=== Exercise details ===
Transcribe exactly the span of lines that begins the records and ends with the line holding "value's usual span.", both boundary lines included.

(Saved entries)
****************

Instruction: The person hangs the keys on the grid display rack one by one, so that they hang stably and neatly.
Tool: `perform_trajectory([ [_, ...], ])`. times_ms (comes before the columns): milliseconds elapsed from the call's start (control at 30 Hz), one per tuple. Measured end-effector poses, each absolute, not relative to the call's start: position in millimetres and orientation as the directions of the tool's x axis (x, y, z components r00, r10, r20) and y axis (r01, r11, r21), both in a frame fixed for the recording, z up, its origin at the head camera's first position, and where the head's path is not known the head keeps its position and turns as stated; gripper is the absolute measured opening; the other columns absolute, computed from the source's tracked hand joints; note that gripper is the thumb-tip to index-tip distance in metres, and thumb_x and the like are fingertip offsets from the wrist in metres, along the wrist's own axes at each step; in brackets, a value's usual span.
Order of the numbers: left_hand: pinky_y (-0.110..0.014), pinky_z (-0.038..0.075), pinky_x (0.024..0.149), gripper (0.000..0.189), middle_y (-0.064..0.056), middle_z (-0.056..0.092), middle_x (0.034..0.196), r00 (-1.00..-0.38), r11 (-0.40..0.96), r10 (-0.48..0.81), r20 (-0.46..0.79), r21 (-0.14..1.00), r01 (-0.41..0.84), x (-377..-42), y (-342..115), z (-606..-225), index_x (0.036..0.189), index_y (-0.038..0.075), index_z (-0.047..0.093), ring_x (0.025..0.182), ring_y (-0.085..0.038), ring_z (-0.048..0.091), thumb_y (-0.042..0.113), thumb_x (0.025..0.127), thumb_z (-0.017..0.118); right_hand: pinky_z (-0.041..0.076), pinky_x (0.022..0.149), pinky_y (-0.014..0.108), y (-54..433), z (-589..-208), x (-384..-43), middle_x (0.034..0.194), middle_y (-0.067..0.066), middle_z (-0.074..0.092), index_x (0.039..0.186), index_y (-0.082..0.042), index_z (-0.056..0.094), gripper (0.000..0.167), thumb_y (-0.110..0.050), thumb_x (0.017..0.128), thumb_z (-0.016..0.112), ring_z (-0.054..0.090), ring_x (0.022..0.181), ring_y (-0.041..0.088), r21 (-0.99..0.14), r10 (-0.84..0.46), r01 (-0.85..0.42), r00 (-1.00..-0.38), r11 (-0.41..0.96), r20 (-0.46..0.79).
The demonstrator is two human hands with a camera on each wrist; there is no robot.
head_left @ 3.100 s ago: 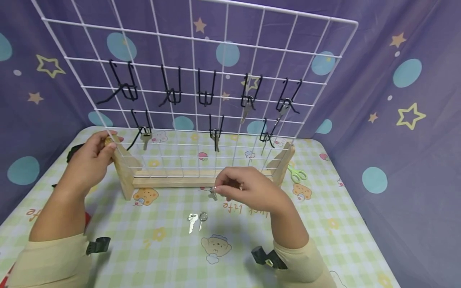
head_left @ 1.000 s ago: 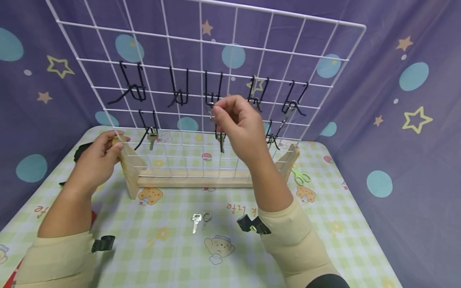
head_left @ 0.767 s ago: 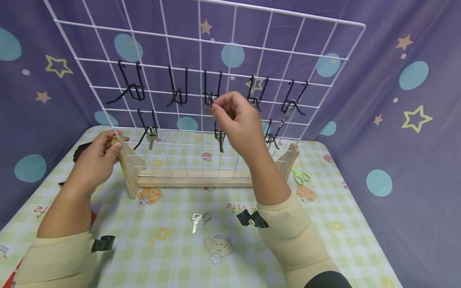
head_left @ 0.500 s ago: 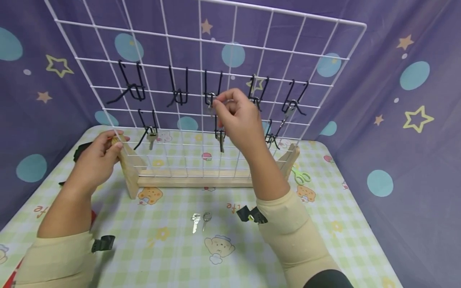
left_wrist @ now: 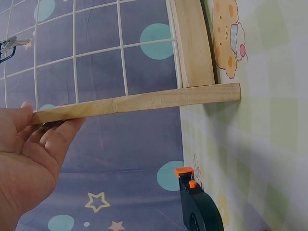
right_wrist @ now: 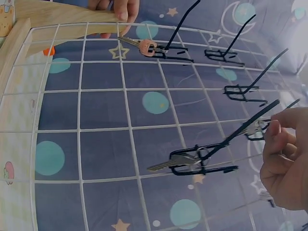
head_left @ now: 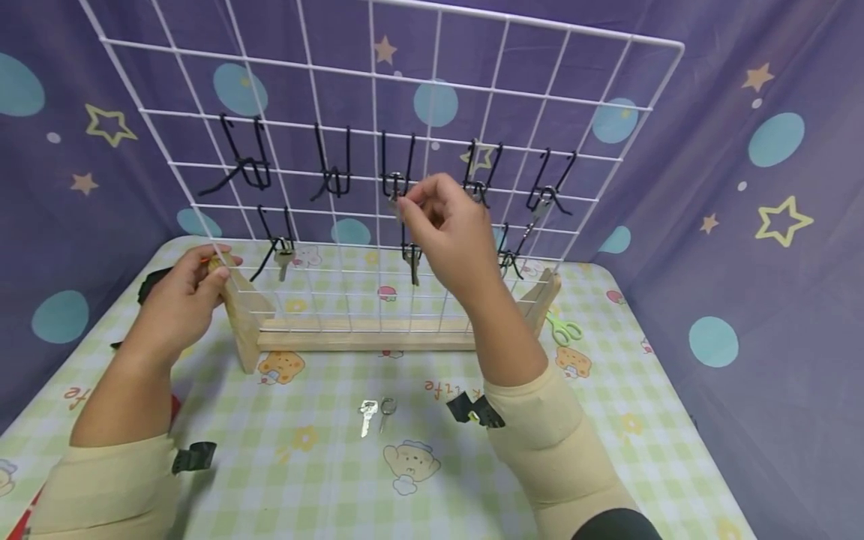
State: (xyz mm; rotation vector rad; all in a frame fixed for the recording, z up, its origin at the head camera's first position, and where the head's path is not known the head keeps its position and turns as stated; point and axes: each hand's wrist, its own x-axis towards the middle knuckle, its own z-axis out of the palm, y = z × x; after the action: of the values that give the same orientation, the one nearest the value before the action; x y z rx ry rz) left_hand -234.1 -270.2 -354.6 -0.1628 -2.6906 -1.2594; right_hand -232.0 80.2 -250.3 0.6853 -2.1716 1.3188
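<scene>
A white wire grid rack on wooden feet carries black hooks in two rows. At the upper middle hook, my right hand pinches a small silver key between thumb and fingertips; its ring appears to be over the hook, though the fingers partly cover it. My left hand grips the top of the left wooden foot, with the thumb on the near side, also seen in the left wrist view. Two keys lie on the table: a flat key and a ringed key.
Other keys hang from hooks, among them a lower-left key and a lower-middle key. Green scissors lie behind the right foot. A dark tool with orange parts sits beyond the left foot. A purple curtain surrounds the table.
My right hand has risen from above the table with a key to the upper middle hook, where the key's ring now appears to hang. Lately it dipped slightly. My left hand stays on the wooden foot.
</scene>
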Motion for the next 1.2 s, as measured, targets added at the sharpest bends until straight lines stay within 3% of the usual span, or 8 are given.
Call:
perform_trajectory([
  [133,-0.015,0.053,0.095,0.054,-0.014,0.047,0.146,-0.981,0.638,0.029,0.193,0.751,0.167,-234.8,-269.3,-355.3,0.151,0.009,0.029,0.127,-0.03,0.05,0.04,0.106,0.028,0.036,0.044,0.024,88.3,-255.8,-214.4,0.064,-0.002,0.052,0.094,-0.007,0.06,0.012,-0.018,0.097,0.063,0.042,0.053,0.011,-0.547,-0.232,-0.771,-0.626,0.325,0.745],
  [300,-0.012,0.052,0.093,0.056,-0.013,0.046,0.148,-0.984,0.642,0.029,0.177,0.751,0.155,-234.7,-270.5,-356.1,0.152,0.01,0.027,0.129,-0.031,0.048,0.042,0.106,0.028,0.034,0.043,0.02,97.3,-267.7,-191.9,0.067,-0.002,0.055,0.092,-0.003,0.062,0.008,-0.011,0.095,0.062,0.04,0.054,0.006,-0.462,-0.426,-0.87,-0.489,0.173,0.761],
  [400,-0.016,0.053,0.095,0.056,-0.013,0.046,0.148,-0.984,0.644,0.024,0.179,0.75,0.152,-235.0,-270.9,-356.8,0.152,0.011,0.027,0.129,-0.031,0.048,0.042,0.106,0.027,0.038,0.046,0.018,102.0,-282.3,-185.7,0.071,-0.008,0.058,0.095,-0.01,0.064,0.007,-0.017,0.097,0.062,0.043,0.056,0.002,-0.487,-0.601,-0.845,-0.512,0.222,0.614],
  [500,-0.029,0.052,0.101,0.056,-0.013,0.045,0.149,-0.984,0.643,0.018,0.177,0.751,0.146,-235.2,-271.1,-356.9,0.153,0.011,0.026,0.13,-0.032,0.047,0.042,0.106,0.027,0.045,0.052,0.019,103.2,-302.3,-187.0,0.073,-0.013,0.059,0.099,-0.02,0.063,0.01,-0.029,0.1,0.06,0.049,0.059,0.002,-0.528,-0.709,-0.758,-0.607,0.382,0.36],
  [633,-0.037,0.05,0.102,0.056,-0.013,0.045,0.149,-0.985,0.642,0.016,0.174,0.753,0.144,-235.5,-271.0,-356.9,0.152,0.01,0.026,0.131,-0.033,0.047,0.041,0.106,0.027,0.051,0.061,0.022,98.3,-332.2,-196.1,0.08,-0.013,0.063,0.106,-0.025,0.063,0.016,-0.04,0.098,0.06,0.055,0.066,0.003,-0.511,-0.706,-0.632,-0.705,0.582,0.068],
  [767,-0.026,0.053,0.099,0.055,-0.014,0.045,0.149,-0.984,0.64,0.021,0.177,0.754,0.149,-235.8,-270.7,-357.2,0.152,0.01,0.027,0.13,-0.033,0.047,0.041,0.106,0.027,0.052,0.068,0.024,90.7,-357.9,-205.1,0.086,-0.013,0.064,0.114,-0.024,0.063,0.027,-0.042,0.095,0.064,0.059,0.071,0.005,-0.44,-0.648,-0.544,-0.751,0.715,-0.124],
  [967,0.0,0.047,0.084,0.055,-0.014,0.046,0.148,-0.981,0.64,0.022,0.193,0.751,0.162,-235.4,-270.7,-356.4,0.151,0.009,0.028,0.129,-0.032,0.048,0.04,0.106,0.028,0.05,0.064,0.024,76.8,-387.7,-211.6,0.087,-0.011,0.064,0.113,-0.022,0.064,0.029,-0.04,0.091,0.07,0.058,0.072,0.007,-0.367,-0.61,-0.507,-0.748,0.78,-0.261],
  [1200,-0.001,0.048,0.085,0.056,-0.014,0.045,0.148,-0.982,0.641,0.02,0.186,0.751,0.155,-234.9,-272.1,-356.5,0.152,0.01,0.027,0.128,-0.028,0.049,0.042,0.106,0.028,0.049,0.065,0.025,68.5,-408.3,-211.8,0.087,-0.014,0.064,0.106,-0.027,0.064,0.028,-0.039,0.085,0.076,0.056,0.076,0.009,-0.335,-0.629,-0.537,-0.711,0.774,-0.314],
])
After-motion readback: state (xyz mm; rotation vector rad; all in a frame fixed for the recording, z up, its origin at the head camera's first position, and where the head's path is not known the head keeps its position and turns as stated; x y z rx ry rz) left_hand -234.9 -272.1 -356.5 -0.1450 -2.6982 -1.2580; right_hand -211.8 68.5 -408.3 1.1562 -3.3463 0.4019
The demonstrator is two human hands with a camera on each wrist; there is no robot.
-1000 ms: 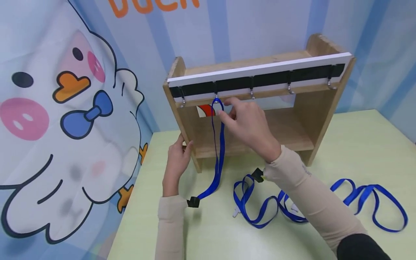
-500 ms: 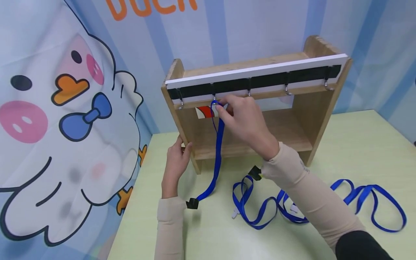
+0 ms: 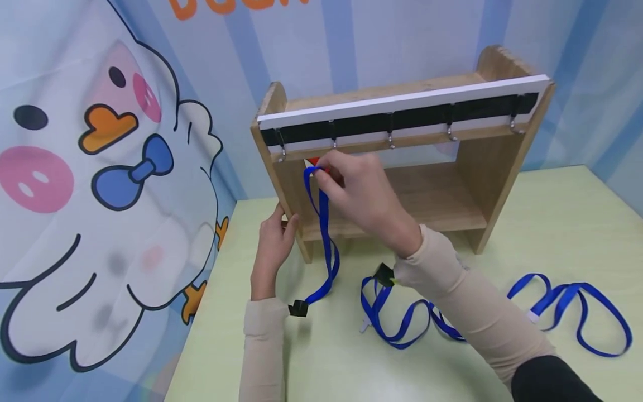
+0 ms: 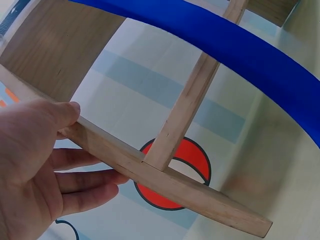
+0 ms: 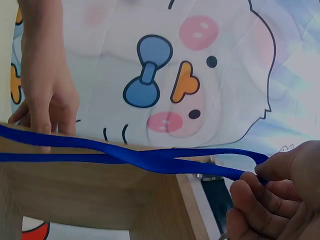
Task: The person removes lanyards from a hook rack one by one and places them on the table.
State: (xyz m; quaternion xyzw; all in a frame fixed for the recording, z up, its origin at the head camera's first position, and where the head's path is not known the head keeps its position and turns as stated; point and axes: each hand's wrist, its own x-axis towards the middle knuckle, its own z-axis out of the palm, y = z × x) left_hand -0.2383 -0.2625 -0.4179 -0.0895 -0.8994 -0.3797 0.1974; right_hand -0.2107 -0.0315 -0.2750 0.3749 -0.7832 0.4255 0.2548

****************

=== Response ===
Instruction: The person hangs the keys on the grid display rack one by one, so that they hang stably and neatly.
Tool: `perform_trajectory([ [_, ...], ])`. times_ms (comes before the columns): milliseconds elapsed from the call's start (control at 30 Hz), one per tuple. Measured end-effector poses, each absolute, not relative to the call's start: position in millimetres and orientation as the directions of the tool's x axis (x, y, z components r00, r10, r20) and y axis (r01, r11, r21), both in a frame fixed for the recording, z up, its origin at the head camera's first position, and where the head's path is not known the head keeps its position and turns as stated; gripper is the absolute measured opening; the other columns absolute, computed from the source's tracked hand joints; note that gripper is the thumb-tip to index-tip distance in metres, and thumb_x and the like are fingertip offsets from the wrist in metres, along the wrist's own axes at each step; in brackets, a value's usual span.

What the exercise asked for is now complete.